== About this exercise ==
Type out the lines below exactly, pictures excluded.

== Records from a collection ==
+++

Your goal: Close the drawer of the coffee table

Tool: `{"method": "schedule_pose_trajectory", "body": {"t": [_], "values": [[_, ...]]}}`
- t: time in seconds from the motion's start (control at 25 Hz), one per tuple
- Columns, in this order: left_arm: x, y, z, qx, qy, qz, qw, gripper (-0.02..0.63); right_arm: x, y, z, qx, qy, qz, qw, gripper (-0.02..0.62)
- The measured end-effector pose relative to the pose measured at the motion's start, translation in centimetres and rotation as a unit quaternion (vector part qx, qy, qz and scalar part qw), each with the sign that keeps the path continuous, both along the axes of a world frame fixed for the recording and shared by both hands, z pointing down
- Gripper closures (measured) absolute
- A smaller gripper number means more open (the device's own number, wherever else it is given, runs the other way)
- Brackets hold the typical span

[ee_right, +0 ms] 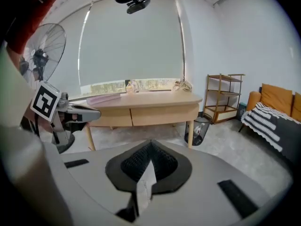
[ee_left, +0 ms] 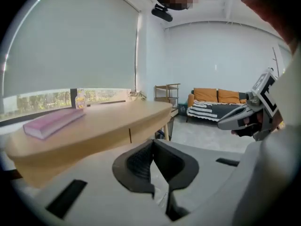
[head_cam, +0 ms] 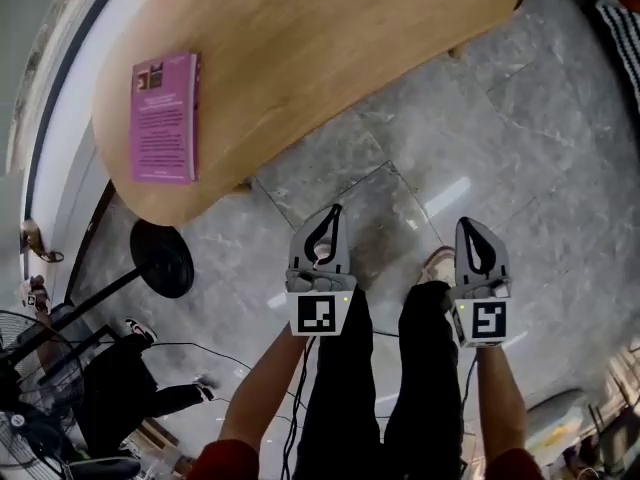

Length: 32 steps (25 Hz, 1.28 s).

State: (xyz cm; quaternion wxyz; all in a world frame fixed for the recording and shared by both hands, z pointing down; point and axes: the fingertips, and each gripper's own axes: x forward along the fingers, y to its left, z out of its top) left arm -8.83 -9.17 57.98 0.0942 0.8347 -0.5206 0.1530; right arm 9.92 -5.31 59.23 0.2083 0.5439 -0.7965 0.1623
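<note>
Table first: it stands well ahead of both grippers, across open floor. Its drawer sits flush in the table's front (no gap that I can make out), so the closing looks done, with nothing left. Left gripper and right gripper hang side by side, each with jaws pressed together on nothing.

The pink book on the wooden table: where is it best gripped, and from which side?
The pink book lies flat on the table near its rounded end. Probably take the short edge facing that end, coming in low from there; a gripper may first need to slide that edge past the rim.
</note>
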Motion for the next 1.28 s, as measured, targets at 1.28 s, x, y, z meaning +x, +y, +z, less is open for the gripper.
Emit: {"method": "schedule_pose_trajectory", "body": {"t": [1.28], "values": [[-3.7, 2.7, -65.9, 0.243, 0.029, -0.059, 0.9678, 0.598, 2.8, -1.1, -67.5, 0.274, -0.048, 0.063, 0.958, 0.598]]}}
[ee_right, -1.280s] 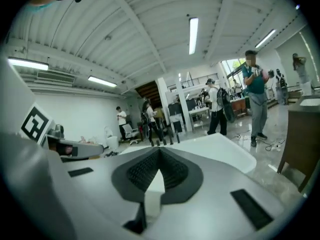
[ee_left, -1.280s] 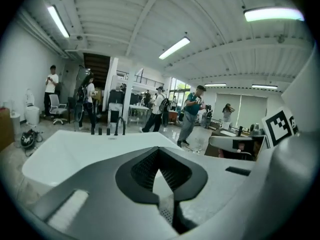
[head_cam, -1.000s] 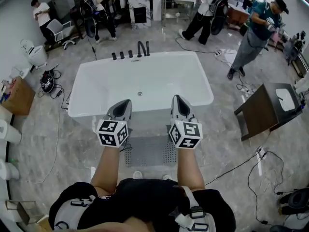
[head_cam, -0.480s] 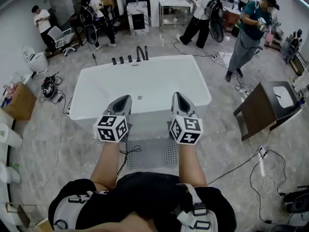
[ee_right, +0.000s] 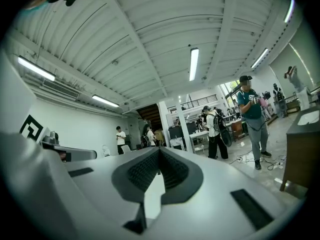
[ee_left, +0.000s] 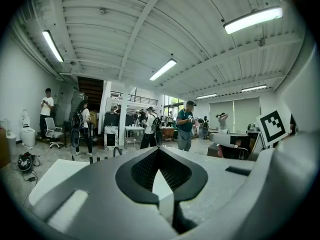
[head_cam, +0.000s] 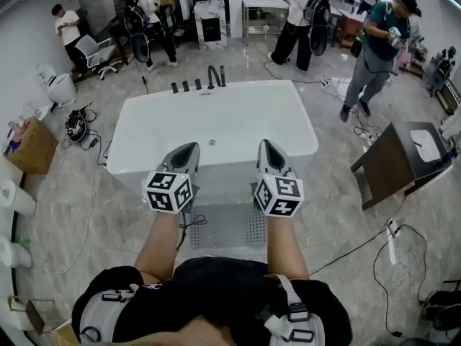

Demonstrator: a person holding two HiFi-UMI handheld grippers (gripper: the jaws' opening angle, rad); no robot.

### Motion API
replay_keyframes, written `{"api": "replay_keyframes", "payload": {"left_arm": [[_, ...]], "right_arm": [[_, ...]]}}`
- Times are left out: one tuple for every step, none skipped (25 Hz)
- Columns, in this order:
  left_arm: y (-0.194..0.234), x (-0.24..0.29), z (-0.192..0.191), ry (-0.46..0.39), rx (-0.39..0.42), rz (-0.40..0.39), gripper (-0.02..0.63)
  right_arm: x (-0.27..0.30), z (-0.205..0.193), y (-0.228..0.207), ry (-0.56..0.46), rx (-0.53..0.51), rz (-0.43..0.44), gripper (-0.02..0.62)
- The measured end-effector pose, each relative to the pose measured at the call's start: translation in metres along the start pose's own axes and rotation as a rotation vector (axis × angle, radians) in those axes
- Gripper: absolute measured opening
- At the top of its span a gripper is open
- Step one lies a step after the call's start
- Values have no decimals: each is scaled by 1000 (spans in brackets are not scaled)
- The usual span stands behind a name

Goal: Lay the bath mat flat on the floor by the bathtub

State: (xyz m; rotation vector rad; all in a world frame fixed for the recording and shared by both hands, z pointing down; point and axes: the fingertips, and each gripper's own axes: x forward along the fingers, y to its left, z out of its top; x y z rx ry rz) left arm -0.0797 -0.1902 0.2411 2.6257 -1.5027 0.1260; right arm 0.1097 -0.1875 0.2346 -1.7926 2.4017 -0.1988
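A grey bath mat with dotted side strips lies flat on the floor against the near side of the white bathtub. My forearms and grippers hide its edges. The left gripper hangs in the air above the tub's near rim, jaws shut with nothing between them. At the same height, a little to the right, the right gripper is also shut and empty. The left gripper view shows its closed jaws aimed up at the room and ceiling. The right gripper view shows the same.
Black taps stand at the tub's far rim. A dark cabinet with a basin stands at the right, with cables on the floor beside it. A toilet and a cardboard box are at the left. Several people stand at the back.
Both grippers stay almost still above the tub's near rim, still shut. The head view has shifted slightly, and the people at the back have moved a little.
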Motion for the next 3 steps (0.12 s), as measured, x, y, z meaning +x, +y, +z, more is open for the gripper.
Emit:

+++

== Task answer ==
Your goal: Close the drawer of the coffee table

Tool: `{"method": "schedule_pose_trajectory", "body": {"t": [_], "values": [[_, ...]]}}`
- t: time in seconds from the motion's start (control at 25 Hz), one per tuple
- Columns, in this order: left_arm: x, y, z, qx, qy, qz, qw, gripper (-0.02..0.63); right_arm: x, y, z, qx, qy, qz, qw, gripper (-0.02..0.62)
- The measured end-effector pose relative to the pose measured at the motion's start, translation in centimetres and rotation as a unit quaternion (vector part qx, qy, qz and scalar part qw), each with the sign that keeps the path continuous, both along the axes of a world frame fixed for the recording and shared by both hands, z pointing down
- Gripper closures (measured) absolute
- A smaller gripper number means more open (the device's own number, wherever else it is given, runs the other way)
- Brackets hold the typical span

[ee_right, +0 ms] 
[ee_left, +0 ms] 
[head_cam, +0 ms] 

Length: 32 steps (25 Hz, 1.28 s).

State: (xyz cm; quaternion wxyz; all in a world frame fixed for the recording and shared by both hands, z pointing down; point and axes: the fingertips, and each gripper's own axes: x forward along the fingers, y to its left, z out of its top) left arm -8.83 -9.17 57.98 0.0942 0.8347 -0.5206 0.1530; right arm 9.92 -5.31 59.23 0.2083 0.5439 -0.7965 0.1623
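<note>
Table first: it stands well ahead of both grippers, across open floor. Its drawer sits flush in the table's front (no gap that I can make out), so the closing looks done, with nothing left. Left gripper and right gripper hang side by side, each with jaws pressed together on nothing.

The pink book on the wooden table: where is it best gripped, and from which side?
The pink book lies flat on the table near its rounded end. Probably take the short edge facing that end, coming in low from there; a gripper may first need to slide that edge past the rim.
</note>
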Motion for the next 1.28 s, as measured, targets at 1.28 s, x, y, z meaning +x, +y, +z, less is open for the gripper.
Emit: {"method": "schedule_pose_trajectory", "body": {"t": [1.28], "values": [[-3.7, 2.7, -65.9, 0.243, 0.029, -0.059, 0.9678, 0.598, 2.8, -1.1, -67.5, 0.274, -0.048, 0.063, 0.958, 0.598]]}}
[ee_right, -1.280s] 
[ee_left, -1.280s] 
[head_cam, -1.000s] 
[head_cam, -0.480s] 
[ee_right, +0.000s] 
[ee_left, +0.000s] 
[head_cam, +0.000s] 

Demonstrator: a person holding two HiFi-UMI handheld grippers (gripper: the jaws' opening angle, rad); no robot.

### Motion API
replay_keyframes, written `{"api": "replay_keyframes", "payload": {"left_arm": [[_, ...]], "right_arm": [[_, ...]]}}`
- Times are left out: one tuple for every step, none skipped (25 Hz)
- Columns, in this order:
  left_arm: y (-0.194..0.234), x (-0.24..0.29), z (-0.192..0.191), ry (-0.46..0.39), rx (-0.39..0.42), rz (-0.40..0.39), gripper (-0.02..0.63)
  right_arm: x (-0.27..0.30), z (-0.205..0.193), y (-0.228..0.207), ry (-0.56..0.46), rx (-0.53..0.51), rz (-0.43..0.44), gripper (-0.02..0.62)
- The measured end-effector pose, each relative to the pose measured at the call's start: translation in metres along the start pose's own axes and rotation as a rotation vector (axis × angle, radians) in those axes
- Gripper: absolute measured opening
- At the top of its span a gripper is open
- Step one lies a step after the call's start
- Values have no decimals: each is scaled by 1000 (spans in brackets are not scaled)
- The usual span stands behind a name

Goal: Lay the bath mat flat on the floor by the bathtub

State: (xyz m; rotation vector rad; all in a world frame fixed for the recording and shared by both hands, z pointing down; point and axes: the fingertips, and each gripper's own axes: x forward along the fingers, y to its left, z out of its top; x y z rx ry rz) left arm -0.0797 -0.1902 0.2411 2.6257 -1.5027 0.1260; right arm 0.1097 -0.1875 0.2346 -1.7926 2.4017 -0.1988
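A grey bath mat with dotted side strips lies flat on the floor against the near side of the white bathtub. My forearms and grippers hide its edges. The left gripper hangs in the air above the tub's near rim, jaws shut with nothing between them. At the same height, a little to the right, the right gripper is also shut and empty. The left gripper view shows its closed jaws aimed up at the room and ceiling. The right gripper view shows the same.
Black taps stand at the tub's far rim. A dark cabinet with a basin stands at the right, with cables on the floor beside it. A toilet and a cardboard box are at the left. Several people stand at the back.
Both grippers stay almost still above the tub's near rim, still shut. The head view has shifted slightly, and the people at the back have moved a little.
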Motion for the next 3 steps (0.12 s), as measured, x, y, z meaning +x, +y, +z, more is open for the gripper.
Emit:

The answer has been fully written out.